● Goal of the exercise
Your response should consist of the entire listing, transcribed exactly, with every image left out.
Segment Start: Data section
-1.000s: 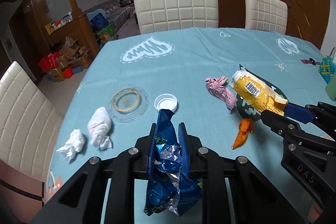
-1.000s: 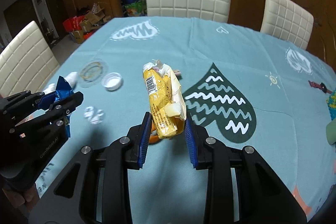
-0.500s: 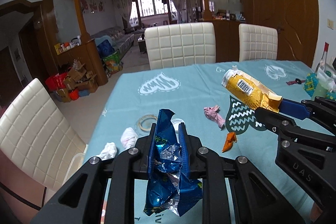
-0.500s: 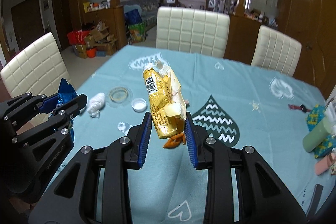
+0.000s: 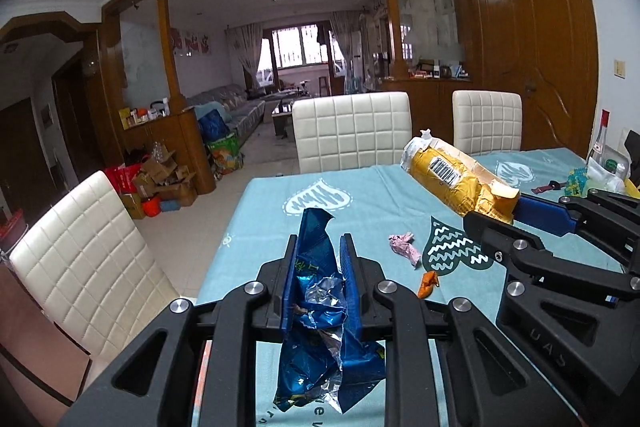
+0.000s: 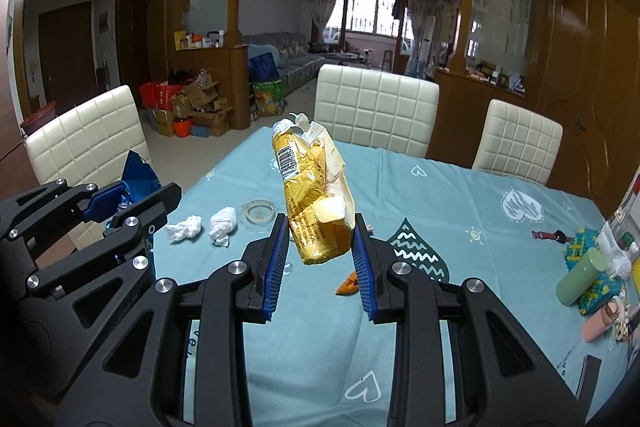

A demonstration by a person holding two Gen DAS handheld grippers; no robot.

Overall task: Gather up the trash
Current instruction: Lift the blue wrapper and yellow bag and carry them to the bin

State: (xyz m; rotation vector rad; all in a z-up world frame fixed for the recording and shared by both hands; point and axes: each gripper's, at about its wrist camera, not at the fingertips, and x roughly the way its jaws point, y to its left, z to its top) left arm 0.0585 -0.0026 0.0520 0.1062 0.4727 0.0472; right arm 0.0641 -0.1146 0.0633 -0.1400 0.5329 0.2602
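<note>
The left hand-held gripper (image 5: 318,281) is clenched on a crumpled blue foil wrapper (image 5: 320,307), silver on its inner side; the wrapper's torn tip sticks up past the blue pads and its bulk hangs down behind them, above the tabletop (image 5: 360,203). The right hand-held gripper (image 6: 320,259) is grasping a yellow snack bag (image 6: 314,195) with a barcode and a torn white top; the bag stands tilted between the pads, lifted off the teal tabletop. Just beyond the right gripper, an orange scrap (image 6: 347,285) lies on the cloth. Farther on, a pink crumpled paper (image 5: 405,247) lies by the dark heart print. To the left, two white tissue wads (image 6: 204,227) lie beside a clear round lid (image 6: 260,211). White chairs (image 6: 374,107) stand at the far edge.
</note>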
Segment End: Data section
● Answer space
-1.000s: 
-1.000s: 
-0.500s: 
-0.500s: 
+0.000s: 
+0.000s: 

A demonstration by a person holding two Gen DAS handheld grippers; no robot.

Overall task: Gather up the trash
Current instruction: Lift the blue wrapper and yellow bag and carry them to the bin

State: (xyz m; rotation vector rad; all in a z-up world frame fixed for the recording and shared by both hands; point and axes: each gripper's, at about its wrist camera, not at the fingertips, and x roughly the way its jaws point, y to its left, z to its top) left arm 0.0585 -0.0026 0.0520 0.1062 0.4727 0.0472; right arm 0.0641 -0.1146 0.0633 -0.1400 0.5329 0.2602
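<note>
The left hand-held gripper (image 5: 318,281) is clenched on a crumpled blue foil wrapper (image 5: 320,307), silver on its inner side; the wrapper's torn tip sticks up past the blue pads and its bulk hangs down behind them, above the tabletop (image 5: 360,203). The right hand-held gripper (image 6: 320,259) is grasping a yellow snack bag (image 6: 314,195) with a barcode and a torn white top; the bag stands tilted between the pads, lifted off the teal tabletop. Just beyond the right gripper, an orange scrap (image 6: 347,285) lies on the cloth. Farther on, a pink crumpled paper (image 5: 405,247) lies by the dark heart print. To the left, two white tissue wads (image 6: 204,227) lie beside a clear round lid (image 6: 260,211). White chairs (image 6: 374,107) stand at the far edge.
</note>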

That is the complete answer to the exercise.